Analysts are cautioning Arab states, who have rallied in support of Omar el-Bashir against the international arrest warrant issued by the International Criminal Court (ICC), to at least demand the Sudanese leader to allow the 13 humanitarian agencies back into the country if not they will be linked to the mutual support of the deaths of millions of people. According to the United Nations’s humanitarian head John Holmes more than a million people in Darfur could go without food rations by May unless new aid agencies are deployed in the country.
In protest of an arrest warrant issued against him by the International Criminal Court, early March, charging him with war crimes and crimes against humanity, President Omar Bashir decided to expel 13 international aid agencies from Sudan.
Faced with the expulsion of the international humanitarian agencies, the remaining thin layer of aid agencies, left with the gargantuan task of reaching the masses of sudanese whose lives depend on humanitarian aid, are under constant violent threats from rebels. Two people were killed and 600 shelters were destroyed after a rebel attack at the Abuza humanitarian camp for displaced people, on Tuesday. The rebel Justice and Equality Movement have blamed state-backed militias for the attack.
Mr. Bashir has been accused of backing such atrocities against civilians in Darfur, where his Arab-led government has been accused for attacking black African populations since 2003 in a bid to take over oil-rich Darfur. Over 300,000 people have been killed and 2.6 million have been displaced. The attacks have continued despite the international arrest warrant issued against him.
Mr. Bashir who has disregarded the arrest warrant placed on him has taken trips to Eritrea and Egypt. “The arrest warrant is not worth the ink that it is written with – and this is the message of this trip,” he told Reuters news agency. Many African and Arab states, along with Sudan’s key ally China, have called for the ICC warrant to be suspended, arguing it will distort efforts to bring peace to Darfur.

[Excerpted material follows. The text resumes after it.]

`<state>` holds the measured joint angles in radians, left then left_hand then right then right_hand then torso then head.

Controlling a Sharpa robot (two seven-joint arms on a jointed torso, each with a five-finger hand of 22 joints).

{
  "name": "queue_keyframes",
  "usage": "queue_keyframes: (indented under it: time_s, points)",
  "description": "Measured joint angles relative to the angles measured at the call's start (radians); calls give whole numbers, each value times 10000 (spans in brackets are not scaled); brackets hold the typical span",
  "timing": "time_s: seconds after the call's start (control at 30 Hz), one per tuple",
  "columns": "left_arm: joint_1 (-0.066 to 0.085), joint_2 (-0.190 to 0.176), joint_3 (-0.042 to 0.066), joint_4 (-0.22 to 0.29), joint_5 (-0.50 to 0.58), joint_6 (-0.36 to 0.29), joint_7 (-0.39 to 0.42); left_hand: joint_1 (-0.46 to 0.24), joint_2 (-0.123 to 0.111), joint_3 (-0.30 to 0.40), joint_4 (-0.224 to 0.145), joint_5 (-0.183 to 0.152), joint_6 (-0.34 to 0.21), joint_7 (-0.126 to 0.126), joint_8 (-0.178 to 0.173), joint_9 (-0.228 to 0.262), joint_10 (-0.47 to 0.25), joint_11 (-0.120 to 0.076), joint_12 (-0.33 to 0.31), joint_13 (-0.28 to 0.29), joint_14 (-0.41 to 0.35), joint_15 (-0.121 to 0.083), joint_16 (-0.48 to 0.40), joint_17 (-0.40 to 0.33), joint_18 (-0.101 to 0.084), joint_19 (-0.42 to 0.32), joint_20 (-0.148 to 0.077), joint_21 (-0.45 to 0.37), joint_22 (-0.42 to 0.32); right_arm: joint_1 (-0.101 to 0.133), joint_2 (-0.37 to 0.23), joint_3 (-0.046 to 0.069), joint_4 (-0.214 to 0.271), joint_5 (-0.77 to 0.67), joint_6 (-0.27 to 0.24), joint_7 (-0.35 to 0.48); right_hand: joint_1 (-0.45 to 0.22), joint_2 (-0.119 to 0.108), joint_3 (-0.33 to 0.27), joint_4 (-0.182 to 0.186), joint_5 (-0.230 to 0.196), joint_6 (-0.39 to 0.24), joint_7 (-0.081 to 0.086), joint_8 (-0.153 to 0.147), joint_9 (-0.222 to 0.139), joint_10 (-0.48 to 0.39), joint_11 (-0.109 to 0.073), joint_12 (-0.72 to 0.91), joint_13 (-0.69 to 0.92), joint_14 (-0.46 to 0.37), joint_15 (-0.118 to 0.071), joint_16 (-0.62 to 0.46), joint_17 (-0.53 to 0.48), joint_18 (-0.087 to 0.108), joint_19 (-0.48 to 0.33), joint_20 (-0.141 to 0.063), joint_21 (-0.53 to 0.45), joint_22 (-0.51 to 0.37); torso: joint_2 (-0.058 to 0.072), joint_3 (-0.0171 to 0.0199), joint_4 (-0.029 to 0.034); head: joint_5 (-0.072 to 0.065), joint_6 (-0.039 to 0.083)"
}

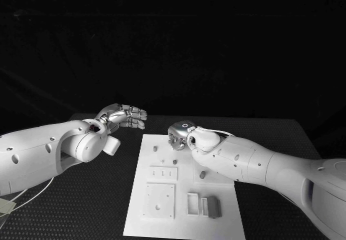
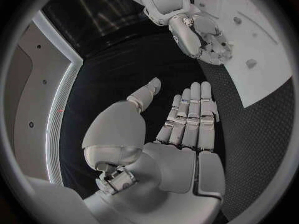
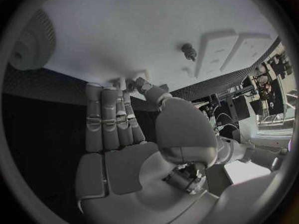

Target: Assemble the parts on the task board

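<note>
The white task board [image 1: 180, 220] lies lengthwise in the middle of the black table. Small pegs [image 1: 175, 161] stand on its far half, and a grey part [image 1: 211, 206] lies near its front right. My right hand [image 1: 180, 135] reaches down over the board's far end. Its fingertips [image 3: 118, 92] and thumb come together at the board [image 3: 124, 30]; whether they pinch something is unclear. A peg [image 3: 188, 50] stands close by. My left hand [image 1: 122, 116] hovers off the board's far left corner, fingers [image 2: 190, 114] stretched out and holding nothing.
Raised white plates [image 1: 160, 200] and a small frame [image 1: 193, 204] sit on the board's near half. Black matting [image 1: 94, 200] surrounds the board. The left wrist view shows my right hand [image 2: 202, 35] over the board [image 2: 261, 79].
</note>
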<state>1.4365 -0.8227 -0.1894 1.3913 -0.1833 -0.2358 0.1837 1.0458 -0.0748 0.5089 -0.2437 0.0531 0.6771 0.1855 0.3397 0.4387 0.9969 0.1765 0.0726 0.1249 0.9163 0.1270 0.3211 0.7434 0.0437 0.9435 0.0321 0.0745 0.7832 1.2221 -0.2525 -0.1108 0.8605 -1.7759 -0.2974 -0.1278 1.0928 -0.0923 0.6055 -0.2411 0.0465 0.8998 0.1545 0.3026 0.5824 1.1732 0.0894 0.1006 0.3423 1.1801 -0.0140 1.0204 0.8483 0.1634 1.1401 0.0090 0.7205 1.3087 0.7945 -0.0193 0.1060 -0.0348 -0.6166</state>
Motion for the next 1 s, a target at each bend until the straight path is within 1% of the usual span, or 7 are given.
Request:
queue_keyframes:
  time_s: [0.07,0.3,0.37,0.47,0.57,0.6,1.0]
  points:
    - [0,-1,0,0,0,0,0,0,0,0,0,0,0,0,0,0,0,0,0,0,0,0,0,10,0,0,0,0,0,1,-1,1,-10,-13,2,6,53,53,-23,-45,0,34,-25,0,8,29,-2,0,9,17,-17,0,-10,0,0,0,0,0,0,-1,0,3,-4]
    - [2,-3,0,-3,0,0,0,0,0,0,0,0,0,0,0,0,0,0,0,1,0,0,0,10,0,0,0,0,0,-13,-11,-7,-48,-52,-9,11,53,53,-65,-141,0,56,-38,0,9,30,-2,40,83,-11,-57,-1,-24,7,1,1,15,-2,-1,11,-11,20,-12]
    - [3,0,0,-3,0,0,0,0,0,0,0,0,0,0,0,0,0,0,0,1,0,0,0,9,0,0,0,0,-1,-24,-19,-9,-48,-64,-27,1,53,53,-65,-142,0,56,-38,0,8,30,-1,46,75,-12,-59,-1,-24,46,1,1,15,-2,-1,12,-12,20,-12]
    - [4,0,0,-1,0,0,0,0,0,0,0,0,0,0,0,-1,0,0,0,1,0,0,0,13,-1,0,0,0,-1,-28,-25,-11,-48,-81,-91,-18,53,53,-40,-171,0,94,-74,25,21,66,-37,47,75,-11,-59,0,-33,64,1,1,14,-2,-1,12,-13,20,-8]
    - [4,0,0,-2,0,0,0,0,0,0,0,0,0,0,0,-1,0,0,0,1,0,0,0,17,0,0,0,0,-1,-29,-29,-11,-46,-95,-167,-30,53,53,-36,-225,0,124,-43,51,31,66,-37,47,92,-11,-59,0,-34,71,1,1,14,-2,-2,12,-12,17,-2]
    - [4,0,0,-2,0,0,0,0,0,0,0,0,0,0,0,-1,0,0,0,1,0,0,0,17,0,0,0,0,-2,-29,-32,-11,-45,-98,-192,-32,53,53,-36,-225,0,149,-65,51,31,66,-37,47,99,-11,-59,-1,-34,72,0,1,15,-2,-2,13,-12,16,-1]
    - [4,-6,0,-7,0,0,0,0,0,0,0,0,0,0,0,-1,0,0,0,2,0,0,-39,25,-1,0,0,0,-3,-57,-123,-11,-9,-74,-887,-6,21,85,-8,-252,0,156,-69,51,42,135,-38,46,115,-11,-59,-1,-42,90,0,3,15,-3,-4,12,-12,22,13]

Countries in support of the ICC are expected to arrest Mr. Bashir should he enter their territory, however, according to analysts, Egypt and other Arab countries will not heed to the ICC warrant as they stand behind another arab leader. Analysts have also insisted that unless these countries make it a condition for Mr. Bashir to allow aid agencies into the country, albeit their mutual support against his arrest, to safeguard a looming crisis, they would be giving their stamp of approval for further mass deaths of the Sudanese people.
Ali Youssef Ahmed, head of protocol at Sudan’s foreign ministry said: “The president will continue to travel to countries that are against the ICC – and there are many of these countries.”
However, Mr. John Holmes has accused Mr. Bashir’s government of not doing enough to fill the gaps in aid provisions as research has shown that if measures are not put in place, over a million people in Darfur could go without food rations by May.
For the time being “the lives of millions are at stake and it is up to friendly Arab states to convince Omar el-Bashir to allow the humanitarian agencies back into the country to safeguard this foreseeable crisis”.